DeepQA/UIMA will one day be able to peruse millions of magazine articles and novels to categorize the nuances of emotions. Emotions are merely patterns of behavior, which enable people to interact in society. They control complex behavior in even exceptional circumstances. A caring action has clear behavioral patterns, whether in the jungle, or in a space ship. Suitable algorithms will identify the gamut of physical and behavioral responses, which accompany anger, sadness, humor or joy. They will be able to predict criminal behavior, crowd behavior, or public responses to policies of government and internal security agencies. The applications of emotions will become a major frontier for DeepQA/UIMA.

Watson Jeopardy
Is Human Access To Sensory Inputs Critical?

Since Watson had access only to the recorded experiences of people, it could be imagined that it would have difficulty in dealing with some subjects. But, Helen Keller, the celebrated author, who was both deaf and blind had no access to either visual or sound information. Yet, she became a celebrated author through the medium of text, which her tutor taught her by “spelling” letters out on her hand. Text based information contains the encapsulated culture and knowledge of the human race. It has incredible detail in definition and content. Global Language Monitor, a company which documents, analyzes and tracks trends in English, reports that, currently one million words are being used in English. Access to an overwhelming variety of meanings and the ability to relate them in thousands of ways can grant DeepQA/UIMA a pattern recognition competence, which can far exceed human skills.

Watson Jeopardy
What Are The Danger Posed By DeepQA/UIMA?

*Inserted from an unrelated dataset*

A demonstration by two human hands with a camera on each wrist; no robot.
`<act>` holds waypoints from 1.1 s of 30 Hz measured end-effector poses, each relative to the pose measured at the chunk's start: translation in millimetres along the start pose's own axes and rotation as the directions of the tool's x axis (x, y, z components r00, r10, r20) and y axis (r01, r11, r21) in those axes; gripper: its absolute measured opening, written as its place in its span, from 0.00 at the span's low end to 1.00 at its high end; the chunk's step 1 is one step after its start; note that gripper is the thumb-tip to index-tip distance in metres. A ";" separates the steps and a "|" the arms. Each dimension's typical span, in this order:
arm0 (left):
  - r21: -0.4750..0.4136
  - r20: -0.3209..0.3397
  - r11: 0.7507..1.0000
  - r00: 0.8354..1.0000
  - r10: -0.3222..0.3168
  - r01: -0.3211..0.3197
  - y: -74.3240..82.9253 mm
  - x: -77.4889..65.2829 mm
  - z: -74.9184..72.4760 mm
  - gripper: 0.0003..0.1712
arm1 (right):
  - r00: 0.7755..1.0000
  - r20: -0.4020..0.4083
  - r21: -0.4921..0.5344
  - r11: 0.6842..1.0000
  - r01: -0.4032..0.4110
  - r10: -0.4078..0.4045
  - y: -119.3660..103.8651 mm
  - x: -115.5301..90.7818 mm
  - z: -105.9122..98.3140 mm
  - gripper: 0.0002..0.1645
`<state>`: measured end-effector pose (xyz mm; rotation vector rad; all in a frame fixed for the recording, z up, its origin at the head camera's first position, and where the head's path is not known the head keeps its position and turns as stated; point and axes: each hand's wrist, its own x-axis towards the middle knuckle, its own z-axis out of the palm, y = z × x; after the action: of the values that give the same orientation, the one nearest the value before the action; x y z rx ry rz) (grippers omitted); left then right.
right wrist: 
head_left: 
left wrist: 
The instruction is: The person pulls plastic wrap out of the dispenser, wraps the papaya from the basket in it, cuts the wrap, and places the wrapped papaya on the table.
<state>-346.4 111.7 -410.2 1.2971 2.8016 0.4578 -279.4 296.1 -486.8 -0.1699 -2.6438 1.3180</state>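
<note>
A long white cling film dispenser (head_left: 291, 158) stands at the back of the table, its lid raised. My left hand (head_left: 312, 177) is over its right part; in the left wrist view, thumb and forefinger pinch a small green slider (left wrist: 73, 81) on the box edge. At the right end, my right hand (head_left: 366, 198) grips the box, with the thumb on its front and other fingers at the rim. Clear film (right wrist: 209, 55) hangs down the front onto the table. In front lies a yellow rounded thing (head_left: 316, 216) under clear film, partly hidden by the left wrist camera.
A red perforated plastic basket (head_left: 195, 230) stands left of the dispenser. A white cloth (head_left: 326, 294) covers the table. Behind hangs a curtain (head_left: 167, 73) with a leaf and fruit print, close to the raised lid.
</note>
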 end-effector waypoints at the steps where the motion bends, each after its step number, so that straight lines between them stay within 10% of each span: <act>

As in every field of technology, this game changing competence brings with it very powerful threats. There are reports that the UIMA resources will become freely available on the internet. Terrorists can query those computers about lethal and commonly available weapons, or about maliciously manipulating people. Policing systems may be able to keep a better track of criminal trends around the world, but new discoveries have an unfortunate way of surprising even the best prepared organizations.

This page was last updated on 02-Jan-2014.